Don't know but they appeared to be in good condition. They were just not great at burning. They appeared to be the same as the local tsc. The Envi-Blocks worked well, but were pricey. However they got us past the brutal cold snap last winter, so well spent imo.


----------



## prezes13 (Sep 21, 2015)

I paid $265 a pallet.  From my experience you have to use at least four of them plus cord wood.  Two or three on their own won't do anything at all at least in my expirience.  When used with cord wood they did extend my burn times but I get my wood for free so I buy a skid a year just to supplement my wood.  However if I had to buy iffy cord wood for $250 I think that is the going rate in ct I would rather buy those bricks at least I know what I am getting.


----------



## BigCountryNY (Sep 22, 2015)

brenndatomu said:


> That's true, they are kinda a bugger to get going by themselves from cold



Bio Bricks are fairly easy to start cold, if you use the method they prescribe. I had great luck this year with them at the end of the season. You stand two on end and make an A-frame and put kindling or a fire starter in between them. Next you lean one up against the A-frame from the front and then lastly lay one flat on top of that. Then I would stack bricks around on both sides and light it up. You would start your stove the same way, leaving the door cracked for 10-15 mins and then it's off she goes.  Worked very well for me and I burned them from mid-Feb to the first of April. Still somewhat expensive - if you were buying only a ton it was $300.


----------



## jatoxico (Sep 23, 2015)

ekg0477 said:


> I would love to know your problems with the bricks as I'm on the fence about buying a pallet to just have stored in my garage this winter


Excluding times where I bought a couple packages for playing around I used bricks in a serious kind of way twice. Once as a way of stretching out my (dry) wood supply and once to help burn semi-seasoned wood.
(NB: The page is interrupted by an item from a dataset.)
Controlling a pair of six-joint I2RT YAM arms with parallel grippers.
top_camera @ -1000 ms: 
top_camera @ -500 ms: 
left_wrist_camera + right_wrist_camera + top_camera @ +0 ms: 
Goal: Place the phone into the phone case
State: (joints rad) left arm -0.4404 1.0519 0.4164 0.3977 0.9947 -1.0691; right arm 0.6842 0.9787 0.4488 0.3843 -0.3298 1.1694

Most often I was adding 1-3 bricks along with the cord wood. Used that way I never had much luck. Considering the density of each brick I had a decent amount of fuel loaded. They burned, but I never had the feeling I had to worry about the temps. On the contrary it was a struggle to keep the secondaries firing unlike a full load of splits. Any "coals" they left were cold relative to wood so very little heat once active burning stopped.

It did work, I was able to keep burning but I just wasn't wowed. It's not like I wouldn't buy them again if I was in a pinch but the original question revolved around a short wood supply and the choice between buying cord wood and bricks. What I was trying to say was that if my current supply was good and dry, then I'd try to mix with cord wood. If my supply was marginal/semi-seasoned I'd mix with dry fuel. First choice would be with kiln dried if I could get it second would be use the bricks.

If you're on the fence buy several packs and check them out. Only tried using them alone for one maybe two fires so can't say much about that except that they are tough to light even with a Super Cedar.


----------



## ekg0477 (Sep 24, 2015)

Thanks for your reply. I have my dry wood supply all set for this winter but Im thinking of buying a pallet of bricks to store in the garage to mix in here and there. This is only my second season heating with wood so its hard to judge exactly how much ill need so these bricks will sort of be a insurance incase my wood supply starts to run slow. If it turns out to be a mild winter I can use the bricks more often and use my splits on the coldest days/weeks.


----------



## jatoxico (Sep 24, 2015)

ekg0477 said:


> Thanks for your reply. I have my dry wood supply all set for this winter but Im *thinking of buying a pallet of bricks to store in the garage to mix in here and there*. This is only my second season heating with wood so its hard to judge exactly how much ill need so these bricks will sort of be a insurance incase my wood supply starts to run slow. If it turns out to be a mild winter I can use the bricks more often and use my splits on the coldest days/weeks.


Nothing wrong with that plan. As you've read others have really liked them including at least one other 550 owner I can think of. May have something to do with the quality of the different products or even different lots from the same manufacturer.


----------



## Andy S. (Sep 24, 2015)

jatoxico said:


> I have my dry wood supply all set for this winter but Im thinking of buying a pallet of bricks to store in the garage to mix in here and there.


There it is... I think "both" is the perfect answer.


----------